Start of Block

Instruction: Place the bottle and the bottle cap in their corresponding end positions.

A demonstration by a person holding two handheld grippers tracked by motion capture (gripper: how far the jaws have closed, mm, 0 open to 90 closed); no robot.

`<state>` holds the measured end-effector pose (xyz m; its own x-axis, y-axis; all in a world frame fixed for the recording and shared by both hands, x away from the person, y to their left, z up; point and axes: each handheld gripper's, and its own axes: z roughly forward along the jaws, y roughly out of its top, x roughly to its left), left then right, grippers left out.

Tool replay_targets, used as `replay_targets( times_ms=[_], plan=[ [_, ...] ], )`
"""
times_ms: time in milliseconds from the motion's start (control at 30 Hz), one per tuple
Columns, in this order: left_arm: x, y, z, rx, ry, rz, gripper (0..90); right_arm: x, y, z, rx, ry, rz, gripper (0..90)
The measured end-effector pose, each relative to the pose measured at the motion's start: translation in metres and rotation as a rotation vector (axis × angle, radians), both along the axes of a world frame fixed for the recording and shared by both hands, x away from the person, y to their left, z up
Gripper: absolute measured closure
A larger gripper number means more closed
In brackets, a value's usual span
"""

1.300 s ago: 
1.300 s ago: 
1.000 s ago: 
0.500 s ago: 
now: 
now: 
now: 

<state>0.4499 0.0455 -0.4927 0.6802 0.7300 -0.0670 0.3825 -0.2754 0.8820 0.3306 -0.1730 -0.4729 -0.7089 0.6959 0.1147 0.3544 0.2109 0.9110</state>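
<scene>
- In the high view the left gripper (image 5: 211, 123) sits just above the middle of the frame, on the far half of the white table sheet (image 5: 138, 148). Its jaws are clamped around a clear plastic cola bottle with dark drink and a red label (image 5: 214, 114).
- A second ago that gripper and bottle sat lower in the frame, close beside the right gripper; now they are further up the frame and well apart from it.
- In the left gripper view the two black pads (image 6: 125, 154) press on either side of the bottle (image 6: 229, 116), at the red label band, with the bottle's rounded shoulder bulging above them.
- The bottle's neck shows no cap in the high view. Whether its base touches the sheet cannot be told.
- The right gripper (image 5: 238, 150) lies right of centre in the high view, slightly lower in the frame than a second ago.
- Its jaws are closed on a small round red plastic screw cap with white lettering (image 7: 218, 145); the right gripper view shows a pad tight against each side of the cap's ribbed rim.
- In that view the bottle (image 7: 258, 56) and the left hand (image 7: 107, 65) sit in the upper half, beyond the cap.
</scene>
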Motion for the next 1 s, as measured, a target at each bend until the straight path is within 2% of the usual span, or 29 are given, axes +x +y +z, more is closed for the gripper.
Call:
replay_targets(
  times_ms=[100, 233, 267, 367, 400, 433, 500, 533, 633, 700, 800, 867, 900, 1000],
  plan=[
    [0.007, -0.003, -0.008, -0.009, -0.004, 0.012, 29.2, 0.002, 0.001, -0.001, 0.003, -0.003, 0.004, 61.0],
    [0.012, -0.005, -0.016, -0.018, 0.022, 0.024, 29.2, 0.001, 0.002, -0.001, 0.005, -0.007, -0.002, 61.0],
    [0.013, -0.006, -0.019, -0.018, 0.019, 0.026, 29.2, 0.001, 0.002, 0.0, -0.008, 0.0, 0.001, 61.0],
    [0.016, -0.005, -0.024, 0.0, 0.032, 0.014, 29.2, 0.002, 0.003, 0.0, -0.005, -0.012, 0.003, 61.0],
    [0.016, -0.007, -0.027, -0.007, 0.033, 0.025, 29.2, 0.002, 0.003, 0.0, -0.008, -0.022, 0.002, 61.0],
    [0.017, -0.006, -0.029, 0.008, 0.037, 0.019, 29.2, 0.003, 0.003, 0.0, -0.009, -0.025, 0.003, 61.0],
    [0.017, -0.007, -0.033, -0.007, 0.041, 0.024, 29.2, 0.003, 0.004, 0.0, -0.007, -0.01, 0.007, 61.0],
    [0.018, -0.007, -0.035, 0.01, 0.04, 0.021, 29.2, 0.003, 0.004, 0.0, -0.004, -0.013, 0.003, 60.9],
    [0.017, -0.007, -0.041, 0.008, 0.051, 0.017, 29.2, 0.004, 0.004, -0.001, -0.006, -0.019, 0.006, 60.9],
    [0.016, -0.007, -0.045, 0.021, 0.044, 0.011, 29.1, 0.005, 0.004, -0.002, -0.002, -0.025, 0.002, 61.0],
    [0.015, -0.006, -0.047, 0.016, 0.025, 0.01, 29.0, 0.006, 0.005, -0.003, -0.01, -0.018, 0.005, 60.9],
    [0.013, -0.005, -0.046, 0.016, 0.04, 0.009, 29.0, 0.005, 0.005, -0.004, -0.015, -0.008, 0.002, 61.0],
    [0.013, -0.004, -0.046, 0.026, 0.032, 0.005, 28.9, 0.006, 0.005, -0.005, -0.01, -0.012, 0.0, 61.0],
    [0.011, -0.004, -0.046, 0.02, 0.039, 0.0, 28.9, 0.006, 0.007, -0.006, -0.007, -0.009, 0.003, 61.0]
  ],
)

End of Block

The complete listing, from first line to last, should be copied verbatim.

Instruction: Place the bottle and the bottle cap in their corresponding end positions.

A demonstration by a person holding two handheld grippers tracked by motion capture (gripper: how far the jaws have closed, mm, 0 open to 90 closed); no robot.

`<state>` holds the measured end-effector pose (xyz m; its own x-axis, y-axis; all in a world frame fixed for the recording and shared by both hands, x away from the person, y to their left, z up; point and axes: each handheld gripper's, and its own axes: z roughly forward along the jaws, y roughly out of its top, x roughly to its left), left then right, grippers left out.

Tool replay_targets, used as `replay_targets( times_ms=[_], plan=[ [_, ...] ], )`
"""
times_ms: time in milliseconds from the motion's start (control at 30 Hz), one per tuple
Columns, in this order: left_arm: x, y, z, rx, ry, rz, gripper (0..90); right_arm: x, y, z, rx, ry, rz, gripper (0..90)
The measured end-effector pose, each relative to the pose measured at the motion's start: translation in metres and rotation as a rotation vector (axis × angle, radians), both along the axes of a world frame fixed for the recording and shared by both hands, x away from the person, y to their left, z up
Gripper: absolute measured closure
A larger gripper number means more closed
In brackets, a value's usual span
"""

1.300 s ago: 
1.300 s ago: 
1.000 s ago: 
0.500 s ago: 
now: 
now: 
now: 

<state>0.4499 0.0455 -0.4927 0.6802 0.7300 -0.0670 0.3825 -0.2754 0.8820 0.3306 -0.1730 -0.4729 -0.7089 0.6959 0.1147 0.3544 0.2109 0.9110</state>
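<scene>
- In the high view the left gripper (image 5: 211, 123) sits just above the middle of the frame, on the far half of the white table sheet (image 5: 138, 148). Its jaws are clamped around a clear plastic cola bottle with dark drink and a red label (image 5: 214, 114).
- A second ago that gripper and bottle sat lower in the frame, close beside the right gripper; now they are further up the frame and well apart from it.
- In the left gripper view the two black pads (image 6: 125, 154) press on either side of the bottle (image 6: 229, 116), at the red label band, with the bottle's rounded shoulder bulging above them.
- The bottle's neck shows no cap in the high view. Whether its base touches the sheet cannot be told.
- The right gripper (image 5: 238, 150) lies right of centre in the high view, slightly lower in the frame than a second ago.
- Its jaws are closed on a small round red plastic screw cap with white lettering (image 7: 218, 145); the right gripper view shows a pad tight against each side of the cap's ribbed rim.
- In that view the bottle (image 7: 258, 56) and the left hand (image 7: 107, 65) sit in the upper half, beyond the cap.
</scene>
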Motion for the next 1 s, as measured, a target at each bend until the straight path is within 2% of the usual span, or 29 are given, axes +x +y +z, more is closed for the gripper.
Call:
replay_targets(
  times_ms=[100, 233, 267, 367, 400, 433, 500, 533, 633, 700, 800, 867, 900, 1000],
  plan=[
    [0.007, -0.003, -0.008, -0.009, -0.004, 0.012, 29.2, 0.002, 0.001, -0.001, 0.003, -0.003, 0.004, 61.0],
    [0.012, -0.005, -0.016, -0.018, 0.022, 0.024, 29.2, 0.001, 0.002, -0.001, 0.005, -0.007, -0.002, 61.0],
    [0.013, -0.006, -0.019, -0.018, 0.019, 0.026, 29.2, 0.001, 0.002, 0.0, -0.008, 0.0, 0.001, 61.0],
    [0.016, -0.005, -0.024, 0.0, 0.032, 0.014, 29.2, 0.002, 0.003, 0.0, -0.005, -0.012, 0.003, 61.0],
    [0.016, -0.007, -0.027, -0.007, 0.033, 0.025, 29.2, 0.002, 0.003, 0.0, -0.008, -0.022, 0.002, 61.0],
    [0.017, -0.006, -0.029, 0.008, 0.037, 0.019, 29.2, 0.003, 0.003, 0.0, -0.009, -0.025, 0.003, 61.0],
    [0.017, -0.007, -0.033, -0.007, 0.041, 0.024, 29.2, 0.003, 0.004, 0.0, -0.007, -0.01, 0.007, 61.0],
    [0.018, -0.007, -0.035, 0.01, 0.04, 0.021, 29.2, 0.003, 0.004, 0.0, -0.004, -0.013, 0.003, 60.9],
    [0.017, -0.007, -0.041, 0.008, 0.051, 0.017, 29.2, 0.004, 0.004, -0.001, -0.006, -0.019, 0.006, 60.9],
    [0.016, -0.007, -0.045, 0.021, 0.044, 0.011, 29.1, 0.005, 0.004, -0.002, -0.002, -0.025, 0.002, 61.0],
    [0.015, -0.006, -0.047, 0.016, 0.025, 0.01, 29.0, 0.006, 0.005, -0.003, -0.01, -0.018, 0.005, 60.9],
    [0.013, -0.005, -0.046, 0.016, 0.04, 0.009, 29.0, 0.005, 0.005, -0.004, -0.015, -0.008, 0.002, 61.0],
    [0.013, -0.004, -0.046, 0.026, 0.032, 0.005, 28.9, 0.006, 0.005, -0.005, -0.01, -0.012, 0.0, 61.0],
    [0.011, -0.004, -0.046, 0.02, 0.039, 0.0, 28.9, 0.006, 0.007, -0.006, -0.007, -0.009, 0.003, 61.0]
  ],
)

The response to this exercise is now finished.